I was pretty beside myself at this point. I saw several doctors, and they assured me that I was not going to die that day (it really felt like I might), despite the obvious pain and emotionally unstable state I was in. They said they've ruled out everything that might be immediately serious, and they were going to admit me to the hospital for the night to keep running tests. From there, it was just a fog of tests, oxycodone and eventually, in bursts, after over 48 hours, sleep.
They released me from the hospital scratching their heads the next morning, after running a gamut of blood tests, ultrasounds, scans. Inadvertently, you find things along the way. Like 1) I am borderline anemic and will probably need iron supplements soon and 2) I have a cyst in my sinuses. But they found nothing that could have caused the pain. They were stumped.
From that point, I would go back to the ER two more times for chest pain, have another CT scan, two more MRIs and an EMG. But I already knew what I had. Ironically, I was basically self-diagnosed.
My dad decided to type in some of my symptoms on WebMD's Symptom Checker after my third trip to emergency, and like the miracle from heaven that it was, fibromyalgia came up. (Although I was thankful, so thankful, my tests were coming up normal, I just needed to know what I was fighting--the not-knowing was the worst.) I read through the major symptoms; there were about 15. I had 14. I started doing more research, and it just sounded exactly like me, what I was feeling, things that I didn't even know where part of the problem. And as it turns out, this has probably been a long time coming.
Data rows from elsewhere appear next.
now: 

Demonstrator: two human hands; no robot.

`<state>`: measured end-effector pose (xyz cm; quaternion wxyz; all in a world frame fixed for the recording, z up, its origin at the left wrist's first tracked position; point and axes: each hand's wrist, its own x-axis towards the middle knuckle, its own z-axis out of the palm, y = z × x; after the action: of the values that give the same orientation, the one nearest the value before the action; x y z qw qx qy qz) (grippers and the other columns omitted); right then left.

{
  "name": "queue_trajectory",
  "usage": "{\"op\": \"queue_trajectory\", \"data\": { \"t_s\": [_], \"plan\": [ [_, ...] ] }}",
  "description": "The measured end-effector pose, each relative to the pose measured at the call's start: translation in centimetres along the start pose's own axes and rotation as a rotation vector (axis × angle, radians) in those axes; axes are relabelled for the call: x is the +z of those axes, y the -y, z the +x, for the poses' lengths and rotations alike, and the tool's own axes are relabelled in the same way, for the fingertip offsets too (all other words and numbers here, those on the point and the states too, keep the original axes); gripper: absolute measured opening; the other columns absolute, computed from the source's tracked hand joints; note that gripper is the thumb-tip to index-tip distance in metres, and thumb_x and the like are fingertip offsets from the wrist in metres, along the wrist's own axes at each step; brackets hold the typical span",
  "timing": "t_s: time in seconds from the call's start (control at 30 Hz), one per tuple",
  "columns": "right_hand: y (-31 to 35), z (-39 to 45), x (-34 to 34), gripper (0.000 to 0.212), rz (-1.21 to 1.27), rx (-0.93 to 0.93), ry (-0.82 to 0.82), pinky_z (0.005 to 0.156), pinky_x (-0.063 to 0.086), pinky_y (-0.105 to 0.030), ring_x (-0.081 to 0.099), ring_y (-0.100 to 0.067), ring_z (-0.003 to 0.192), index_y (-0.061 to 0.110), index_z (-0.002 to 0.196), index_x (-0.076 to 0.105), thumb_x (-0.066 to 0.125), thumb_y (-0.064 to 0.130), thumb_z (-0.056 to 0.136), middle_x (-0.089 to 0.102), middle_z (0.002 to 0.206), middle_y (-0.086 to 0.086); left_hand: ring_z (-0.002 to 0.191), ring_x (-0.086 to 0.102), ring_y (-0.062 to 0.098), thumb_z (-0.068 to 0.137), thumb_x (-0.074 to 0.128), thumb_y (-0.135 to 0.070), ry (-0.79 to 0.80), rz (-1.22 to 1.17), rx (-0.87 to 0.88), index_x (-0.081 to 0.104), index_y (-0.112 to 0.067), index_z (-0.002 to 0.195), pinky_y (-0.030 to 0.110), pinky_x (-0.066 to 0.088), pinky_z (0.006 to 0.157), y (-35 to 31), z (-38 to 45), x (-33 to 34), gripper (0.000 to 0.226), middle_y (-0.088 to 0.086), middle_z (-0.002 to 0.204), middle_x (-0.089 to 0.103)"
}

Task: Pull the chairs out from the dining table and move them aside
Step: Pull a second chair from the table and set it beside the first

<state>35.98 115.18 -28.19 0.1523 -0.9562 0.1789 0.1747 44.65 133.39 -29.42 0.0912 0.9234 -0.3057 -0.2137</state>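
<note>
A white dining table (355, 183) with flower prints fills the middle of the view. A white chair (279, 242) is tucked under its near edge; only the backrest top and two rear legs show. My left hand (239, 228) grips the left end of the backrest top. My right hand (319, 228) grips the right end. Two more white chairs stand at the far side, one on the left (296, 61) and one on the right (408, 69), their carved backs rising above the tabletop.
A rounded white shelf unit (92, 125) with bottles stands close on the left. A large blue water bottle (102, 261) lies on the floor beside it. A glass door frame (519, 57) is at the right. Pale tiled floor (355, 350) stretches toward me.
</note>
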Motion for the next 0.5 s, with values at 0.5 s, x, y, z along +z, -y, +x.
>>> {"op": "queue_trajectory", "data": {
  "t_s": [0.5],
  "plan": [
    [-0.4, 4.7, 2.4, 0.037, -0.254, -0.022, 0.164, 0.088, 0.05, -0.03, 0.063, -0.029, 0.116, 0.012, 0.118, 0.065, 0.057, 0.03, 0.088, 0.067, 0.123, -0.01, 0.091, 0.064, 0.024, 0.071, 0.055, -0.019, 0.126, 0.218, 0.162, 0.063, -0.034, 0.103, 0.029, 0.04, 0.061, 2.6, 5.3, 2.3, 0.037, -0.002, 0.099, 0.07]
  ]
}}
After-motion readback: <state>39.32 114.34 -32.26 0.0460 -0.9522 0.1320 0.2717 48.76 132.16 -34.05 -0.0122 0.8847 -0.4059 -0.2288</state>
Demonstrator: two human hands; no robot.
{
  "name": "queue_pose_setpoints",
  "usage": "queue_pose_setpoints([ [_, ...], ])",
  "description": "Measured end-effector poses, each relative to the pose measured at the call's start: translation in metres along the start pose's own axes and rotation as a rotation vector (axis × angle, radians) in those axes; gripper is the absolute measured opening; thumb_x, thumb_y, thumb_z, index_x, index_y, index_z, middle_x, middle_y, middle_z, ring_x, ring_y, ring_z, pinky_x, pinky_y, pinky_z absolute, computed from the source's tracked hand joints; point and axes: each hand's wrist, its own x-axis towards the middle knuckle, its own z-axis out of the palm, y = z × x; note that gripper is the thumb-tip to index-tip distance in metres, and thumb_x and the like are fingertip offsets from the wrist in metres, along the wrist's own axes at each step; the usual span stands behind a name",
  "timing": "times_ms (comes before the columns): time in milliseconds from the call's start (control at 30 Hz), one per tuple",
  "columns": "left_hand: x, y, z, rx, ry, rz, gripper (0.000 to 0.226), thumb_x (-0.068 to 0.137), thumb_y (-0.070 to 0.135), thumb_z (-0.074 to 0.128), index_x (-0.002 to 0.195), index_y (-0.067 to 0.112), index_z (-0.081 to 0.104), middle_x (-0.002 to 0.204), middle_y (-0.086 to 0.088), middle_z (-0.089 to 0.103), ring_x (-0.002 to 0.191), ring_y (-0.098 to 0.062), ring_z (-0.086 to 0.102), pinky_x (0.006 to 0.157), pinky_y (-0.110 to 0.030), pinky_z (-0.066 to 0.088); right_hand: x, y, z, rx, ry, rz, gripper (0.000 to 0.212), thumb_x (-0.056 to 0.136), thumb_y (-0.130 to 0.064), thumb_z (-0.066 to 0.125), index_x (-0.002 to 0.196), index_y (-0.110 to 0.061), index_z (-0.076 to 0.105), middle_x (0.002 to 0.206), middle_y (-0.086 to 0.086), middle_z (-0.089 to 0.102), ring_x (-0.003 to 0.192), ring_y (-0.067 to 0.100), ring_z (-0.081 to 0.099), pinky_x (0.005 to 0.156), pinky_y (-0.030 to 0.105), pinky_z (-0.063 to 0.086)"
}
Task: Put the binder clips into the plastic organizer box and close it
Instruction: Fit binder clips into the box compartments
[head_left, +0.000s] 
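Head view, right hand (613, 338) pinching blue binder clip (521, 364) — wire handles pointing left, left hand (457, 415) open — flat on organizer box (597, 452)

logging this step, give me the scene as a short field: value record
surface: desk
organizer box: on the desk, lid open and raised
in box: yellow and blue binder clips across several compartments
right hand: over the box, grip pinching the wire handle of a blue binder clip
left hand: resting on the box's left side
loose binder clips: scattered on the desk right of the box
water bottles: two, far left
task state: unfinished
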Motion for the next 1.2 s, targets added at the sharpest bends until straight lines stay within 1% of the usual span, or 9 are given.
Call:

I had to go through the entire spectrum of testing, but nurses and people I talked to kept saying the same thing from that point on: Fibromyalgia. I started to let it sink in, accept it.
There is no cure, only treatment to control the symptoms. I will probably have flare-ups. I will probably have bad days where I just want to lay in bed. I will probably have better days where the pain is mostly background noise. But there's one thing I know: I don't want this syndrome to define me. I don't want it to stop my life. I won't let it.
I've decided that God has a plan for everything, and I strongly feel that this is His plan for me. Something good is going to come of this. So many people, doctors even, dismiss these symptoms, because there is no life-threatening cause. But, really, there is. Many fibromyalgia victims simply stop living because the pain is so debilitating. So, in essence, this syndrome needs to start being treated like a life-threatening disease. It stops life in its tracks, and I feel so sad about that. I mourn. So, I've decided maybe I can be a voice for chronic pain... for women. Somehow.
Did you know that nine out of 10 fibromyalgia sufferers are women? Women are four times more likely to be diagnosed with Chronic Fatigue Syndrome? Women are three times more likely to have migraines, many of them chronic? We women feel more pain. But I don't want pain to stop our lives.
Will you do me a favor? Will you say a prayer for all the women, and simply people, who suffer from chronic pain? Please? Pray for strength, for freedom, for life.